18/10/2023

Première chambre civile - pourvoi n°22-18.926
Une association de protection de l’enfance peut demander à la justice d’ordonner aux fournisseurs d’accès internet le blocage de l’accès à un site pornographique susceptible d’être vu par un mineur sans avoir à agir d’abord contre l’hébergeur, l’éditeur ou l’auteur des contenus.
Avertissement : Le communiqué n’a pas vocation à exposer dans son intégralité la teneur des arrêts rendus. Il tend à présenter de façon synthétique leurs apports juridiques principaux.
Les faits et la procédure
Repères : Les hébergeurs, les fournisseurs et leurs obligations
« Hébergeur » : entreprise qui fournit sur ses propres serveurs un service de stockage de données au profit d’éditeurs de contenus.
« Fournisseur » : entreprise qui offre les moyens techniques de se connecter au réseau internet, le plus souvent en contrepartie d’une rémunération.
Leurs obligations : hébergeurs et fournisseurs ont l’obligation de participer à la lutte contre la diffusion de certaines infractions telles que la diffusion de contenus pornographiques lorsqu’ils sont susceptibles d’être vus par des mineurs.
Une association de protection de l’enfance a demandé à la justice de contraindre des fournisseurs d’accès internet à bloquer l’accès du public à plusieurs sites pornographiques, depuis la France.
L’association a fait le choix de saisir le juge en urgence (procédure dite de « référé »), sans avoir d’abord cherché à mettre en cause les éditeurs des sites pornographiques ou leurs hébergeurs.
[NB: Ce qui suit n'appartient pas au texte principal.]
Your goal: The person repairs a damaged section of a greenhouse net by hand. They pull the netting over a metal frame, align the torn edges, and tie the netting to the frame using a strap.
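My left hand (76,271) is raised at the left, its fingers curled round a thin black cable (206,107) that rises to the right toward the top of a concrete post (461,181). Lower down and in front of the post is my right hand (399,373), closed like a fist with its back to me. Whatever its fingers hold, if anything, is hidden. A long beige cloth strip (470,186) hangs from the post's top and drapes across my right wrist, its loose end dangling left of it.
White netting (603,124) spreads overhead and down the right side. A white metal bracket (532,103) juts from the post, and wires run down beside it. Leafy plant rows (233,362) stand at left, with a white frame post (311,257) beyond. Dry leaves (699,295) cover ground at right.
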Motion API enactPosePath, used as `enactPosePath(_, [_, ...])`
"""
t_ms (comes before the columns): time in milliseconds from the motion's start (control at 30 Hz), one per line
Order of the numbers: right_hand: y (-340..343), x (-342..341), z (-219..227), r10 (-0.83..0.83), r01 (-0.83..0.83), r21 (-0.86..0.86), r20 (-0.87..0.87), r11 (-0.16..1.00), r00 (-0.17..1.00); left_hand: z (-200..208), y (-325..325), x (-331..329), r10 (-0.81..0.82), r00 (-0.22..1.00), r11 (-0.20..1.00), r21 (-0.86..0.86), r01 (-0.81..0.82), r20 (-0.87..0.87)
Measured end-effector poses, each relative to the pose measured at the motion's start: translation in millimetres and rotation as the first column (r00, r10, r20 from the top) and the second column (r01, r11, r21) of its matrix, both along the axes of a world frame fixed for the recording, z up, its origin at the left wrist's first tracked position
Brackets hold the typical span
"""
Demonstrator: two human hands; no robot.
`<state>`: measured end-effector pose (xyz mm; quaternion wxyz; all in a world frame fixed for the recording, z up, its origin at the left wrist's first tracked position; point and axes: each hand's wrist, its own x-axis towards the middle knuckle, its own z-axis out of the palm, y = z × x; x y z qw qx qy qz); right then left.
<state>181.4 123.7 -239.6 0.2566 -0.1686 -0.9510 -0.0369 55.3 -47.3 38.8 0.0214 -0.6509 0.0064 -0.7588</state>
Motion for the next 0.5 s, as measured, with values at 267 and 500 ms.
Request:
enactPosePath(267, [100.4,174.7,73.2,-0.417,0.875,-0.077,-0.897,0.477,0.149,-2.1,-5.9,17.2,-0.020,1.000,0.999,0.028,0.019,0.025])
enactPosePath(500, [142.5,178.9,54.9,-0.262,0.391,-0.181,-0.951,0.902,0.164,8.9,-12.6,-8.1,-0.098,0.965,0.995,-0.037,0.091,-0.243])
Repères : Les pouvoirs du juge judiciaire
La diffusion sur internet d’un message pornographique susceptible d’être vu ou perçu par un mineur est interdite (art. 227-24 du code pénal).
Le juge peut imposer en urgence aux hébergeurs ou aux fournisseurs de prendre toute mesure propre à faire cesser ou prévenir un dommage causé par le contenu d’un service de communication en ligne (art. 6-I-8 de la loi de 2004 pour la confiance dans l’économie numérique).
Les juges ont refusé d'examiner la demande de l'association, considérant qu'elle aurait dû agir d'abord contre les éditeurs des sites pornographiques ou contre leurs hébergeurs.
La question posée à la Cour de cassation
Une association de protection de l’enfance peut-elle saisir la justice pour lui demander de contraindre des fournisseurs internet à bloquer l’accès du public à un site pornographique, sans avoir engagé au préalable une action en justice contre l’éditeur des contenus ou contre son hébergeur ?
La réponse de la Cour de cassation
L’article 6-I-8 de la loi de 2004 pour la confiance dans l’économie numérique ne crée pas de hiérarchie entre l’action en justice menée contre l’hébergeur de sites pornographiques et l’action en justice menée contre le fournisseur d’accès internet.
Dès lors, une association de protection de l’enfance peut demander à la justice de contraindre des fournisseurs d’accès internet à bloquer un site pornographique sans qu’il soit exigé d’elle qu’elle ait d’abord mis en cause l’éditeur des contenus ou son hébergeur.
Il n’est pas non plus attendu de l’association de protection de l’enfance qu’elle démontre qu’il lui était impossible d’engager une procédure contre ces éditeurs, auteurs ou hébergeurs de sites pornographiques. La personne qui demande le blocage d’un site pornographique peut donc agir indifféremment contre l’hébergeur ou contre les fournisseurs d’accès à internet.
Il appartient ensuite au juge saisi d’accorder ou non les mesures demandées.